### TASK TO CARRY OUT:
Down to the last line, reproduce the data that follows, but skip the pictures.
[Opening DATA section]
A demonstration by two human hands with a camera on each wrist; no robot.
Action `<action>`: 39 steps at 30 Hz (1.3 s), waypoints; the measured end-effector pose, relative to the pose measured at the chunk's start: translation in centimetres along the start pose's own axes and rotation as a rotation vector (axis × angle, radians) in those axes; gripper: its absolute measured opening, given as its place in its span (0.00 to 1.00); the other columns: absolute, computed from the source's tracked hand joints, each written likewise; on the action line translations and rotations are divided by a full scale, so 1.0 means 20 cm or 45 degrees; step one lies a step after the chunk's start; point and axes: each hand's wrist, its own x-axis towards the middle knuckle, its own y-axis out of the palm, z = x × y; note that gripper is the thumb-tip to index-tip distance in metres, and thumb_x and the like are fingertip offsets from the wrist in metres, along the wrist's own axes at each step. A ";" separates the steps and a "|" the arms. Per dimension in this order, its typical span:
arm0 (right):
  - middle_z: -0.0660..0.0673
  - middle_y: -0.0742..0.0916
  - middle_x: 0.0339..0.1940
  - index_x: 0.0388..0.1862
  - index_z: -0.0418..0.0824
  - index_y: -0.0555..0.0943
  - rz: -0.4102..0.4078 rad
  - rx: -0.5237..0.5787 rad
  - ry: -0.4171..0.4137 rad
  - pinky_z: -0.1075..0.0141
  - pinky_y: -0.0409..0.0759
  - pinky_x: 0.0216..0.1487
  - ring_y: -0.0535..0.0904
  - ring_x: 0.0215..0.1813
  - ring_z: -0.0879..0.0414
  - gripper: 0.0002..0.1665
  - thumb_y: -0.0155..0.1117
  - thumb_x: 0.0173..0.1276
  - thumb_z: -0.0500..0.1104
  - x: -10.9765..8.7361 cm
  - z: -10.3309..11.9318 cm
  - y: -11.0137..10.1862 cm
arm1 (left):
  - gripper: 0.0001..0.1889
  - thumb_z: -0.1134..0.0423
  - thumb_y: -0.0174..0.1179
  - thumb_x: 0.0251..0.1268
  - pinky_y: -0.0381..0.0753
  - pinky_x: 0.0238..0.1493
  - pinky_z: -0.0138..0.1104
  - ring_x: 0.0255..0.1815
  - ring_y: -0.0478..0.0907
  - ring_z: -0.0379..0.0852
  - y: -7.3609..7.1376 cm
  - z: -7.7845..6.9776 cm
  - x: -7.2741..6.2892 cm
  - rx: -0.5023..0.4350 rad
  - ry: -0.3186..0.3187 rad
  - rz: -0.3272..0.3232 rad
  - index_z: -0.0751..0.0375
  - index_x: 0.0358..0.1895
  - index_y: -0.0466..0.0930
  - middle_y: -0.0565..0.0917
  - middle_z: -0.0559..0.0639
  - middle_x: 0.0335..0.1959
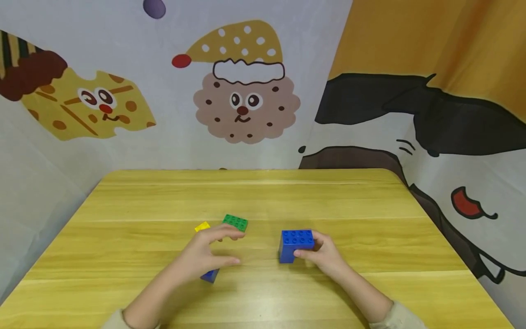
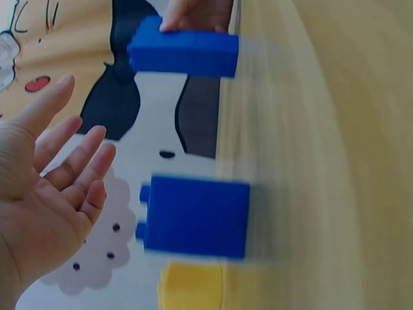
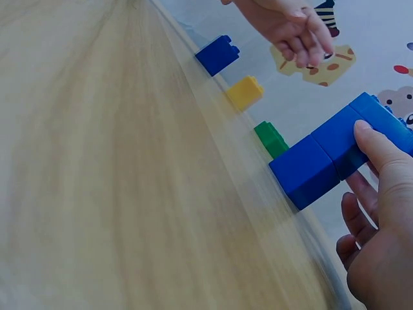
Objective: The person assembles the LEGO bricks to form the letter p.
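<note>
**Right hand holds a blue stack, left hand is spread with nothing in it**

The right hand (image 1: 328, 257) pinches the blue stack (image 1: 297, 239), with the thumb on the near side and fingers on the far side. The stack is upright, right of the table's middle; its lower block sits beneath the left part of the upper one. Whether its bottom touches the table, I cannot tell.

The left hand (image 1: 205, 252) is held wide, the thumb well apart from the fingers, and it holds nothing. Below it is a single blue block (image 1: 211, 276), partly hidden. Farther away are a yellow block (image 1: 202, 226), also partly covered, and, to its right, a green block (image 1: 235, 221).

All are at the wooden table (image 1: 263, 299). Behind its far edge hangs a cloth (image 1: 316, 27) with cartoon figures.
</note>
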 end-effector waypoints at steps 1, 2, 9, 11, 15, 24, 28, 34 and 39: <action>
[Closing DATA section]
### SOLUTION TO THE EXERCISE:
A demonstration by two human hands with a camera on each wrist; no robot.
Action `<action>`: 39 steps at 30 Hz (1.3 s), waypoints; the measured end-effector pose, relative to the pose measured at the chunk's start: translation in centimetres along the start pose's own axes and rotation as a rotation vector (axis × angle, radians) in those axes; gripper: its absolute measured opening, given as its place in its span (0.00 to 1.00); the other columns: absolute, computed from the source's tracked hand joints, each written likewise; on the action line translations and rotations are divided by a full scale, so 1.0 means 20 cm or 45 degrees; step one lies a step after the chunk's start; point and axes: each hand's wrist, its own x-axis towards the middle knuckle, its own y-axis out of the palm, z = x × y; note that gripper is the thumb-tip to index-tip distance in metres, and thumb_x and the like are fingertip offsets from the wrist in metres, along the wrist's own axes at each step. A ";" separates the steps and a "|" the arms. Per dimension in this order, its typical span:
arm0 (right):
  - middle_z: -0.0660..0.0673
  - middle_y: -0.0742..0.0916
  - middle_x: 0.0339..0.1940
  - index_x: 0.0388..0.1862
  - index_z: -0.0418..0.0824
  - index_y: -0.0555..0.0943
  - rz: -0.4102..0.4078 rad
  - rx: -0.5237..0.5787 rad
  - ry: -0.4171..0.4137 rad
  - pinky_z: -0.1075..0.0141
  - pinky_y: -0.0409..0.0759
  - pinky_x: 0.0216..0.1487
  - ring_y: -0.0535..0.0904
  - ring_x: 0.0215..0.1813
  - ring_z: -0.0879..0.0414
  - gripper: 0.0002..0.1665
  - thumb_y: -0.0155..0.1117
  - thumb_x: 0.0173..0.1276
  - thumb_z: -0.0500..0.1104
  - x: -10.9765..8.7361 cm
  - z: -10.3309..11.9318 cm
  - y: -11.0137..10.1862 cm
arm1 (left):
  - gripper: 0.0001..0.1889
  - thumb_z: -0.1134..0.0423
  - thumb_y: -0.0174..0.1179
  - thumb_x: 0.0251..0.1268
  - pinky_y: -0.0381..0.0753
  - pinky_x: 0.0238..0.1493
  - pinky_z: -0.0138..0.1104
  - ring_x: 0.0255..0.1815
  - ring_y: -0.0478..0.0907
  - ring_z: -0.0379..0.0852
  - y: -7.3609..7.1376 cm
  - z: -7.7845..6.9776 cm
  - x: -7.2741..6.2892 cm
  - rx: -0.5023..0.4350 rad
  - ry: -0.3186..0.3187 rad
  - rz: -0.3272..0.3232 rad
  - index_z: -0.0751..0.0375
  - index_x: 0.0358..0.1895
  - index_y: -0.0466..0.0930
  - middle_y: -0.0565..0.0917
  - middle_z: -0.0559..0.0639
  - middle_x: 0.0335..0.1959
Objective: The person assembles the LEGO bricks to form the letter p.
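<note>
**Right hand holds a blue stack, left hand is spread with nothing in it**

The right hand (image 1: 328, 257) pinches the blue stack (image 1: 297, 239), with the thumb on the near side and fingers on the far side. The stack is upright, right of the table's middle; its lower block sits beneath the left part of the upper one. Whether its bottom touches the table, I cannot tell.

The left hand (image 1: 205, 252) is held wide, the thumb well apart from the fingers, and it holds nothing. Below it is a single blue block (image 1: 211, 276), partly hidden. Farther away are a yellow block (image 1: 202, 226), also partly covered, and, to its right, a green block (image 1: 235, 221).

All are at the wooden table (image 1: 263, 299). Behind its far edge hangs a cloth (image 1: 316, 27) with cartoon figures.
</note>
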 end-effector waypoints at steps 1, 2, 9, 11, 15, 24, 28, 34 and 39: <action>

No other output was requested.